To mark Rare Disease Day 2021, Professor Alan Boyd reflects on the work that he and his colleagues carry out to support the development of advanced cell and gene therapies to treat orphan diseases.

Rare Disease Day aims to raise awareness of the 300 million people across the globe that are living with a rare disease. In Europe, a disease is considered to be rare when it affects fewer than 1 in 2000 people, and there are approximately 6,000 rare diseases that have been identified to date.

Each rare disease may only affect a small number of people, and due to the lack of scientific knowledge, information and data on these diseases, there is often a delay in diagnosis and access to treatment or care, if it exists.

“Often relatively common symptoms in patients can hide underlying rare diseases and lead to misdiagnosis. But access to the right or best treatments is the challenge,” says Professor Boyd. “Historically big pharma has had little interest in developing medicines that ultimately will only treat a small number of patients. The emergence of innovative biotechs and new technologies has led to a growing interest in the development of therapies to help address this unmet need.”

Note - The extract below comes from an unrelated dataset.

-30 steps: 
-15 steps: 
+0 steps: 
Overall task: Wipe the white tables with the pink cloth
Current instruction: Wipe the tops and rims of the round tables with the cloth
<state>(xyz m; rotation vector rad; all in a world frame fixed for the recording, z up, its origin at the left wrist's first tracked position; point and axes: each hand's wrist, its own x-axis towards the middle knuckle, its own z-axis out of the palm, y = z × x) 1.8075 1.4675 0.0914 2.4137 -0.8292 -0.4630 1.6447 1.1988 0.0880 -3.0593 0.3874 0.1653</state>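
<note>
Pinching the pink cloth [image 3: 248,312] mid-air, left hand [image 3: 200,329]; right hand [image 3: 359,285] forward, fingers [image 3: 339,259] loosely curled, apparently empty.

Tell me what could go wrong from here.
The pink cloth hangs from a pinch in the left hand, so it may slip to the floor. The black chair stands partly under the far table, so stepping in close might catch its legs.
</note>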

Seventy-two percent of all known rare diseases are genetic, whilst others result from infections, allergies and environmental causes, and seventy percent of those genetic diseases start in childhood.

Boyds was formed in 2005 to support researchers who were moving into the field of innovative and biologically-based medicines, such as antibodies, immunotherapies and cell and gene therapies, but lacked the experience needed to develop and progress these products to become approved medicines.

The very nature of rare diseases means that research needs to be international to facilitate collaboration and pooling of the relevant resources and expertise across clinicians, researchers. Boyds has built a wide network as well as a strong global reputation for its work and won a Queen’s Award in recognition for its international work supporting the development of gene therapies.

Over the past sixteen years, the team at Boyds has obtained over forty orphan drug designations with the EMA and FDA and has been directly involved at some time in the development of seven out of the ten gene therapy products that have been approved for patient use on both sides of the Atlantic.

“This is something I am hugely proud of. I have been able to witness first-hand how some of these important medicines have and are transforming patient lives,” says Professor Boyd.

“There is a long journey ahead in the development of treatments for rare diseases, but this is a growing area and one that is attracting interest from researchers as well as investors. This momentum will lead to the successful development of many more medicines to treat rare diseases in the years ahead and our team is committed to supporting this.”

The team at Boyds supports biotechs and academic groups across the globe with the development of medicines working with them every step of the way from programme management through to setting up and managing global clinical trials, to preparing regulatory submissions and dealing with the regulatory authorities. This is all done with one aim in mind, to develop medicines for patient benefit.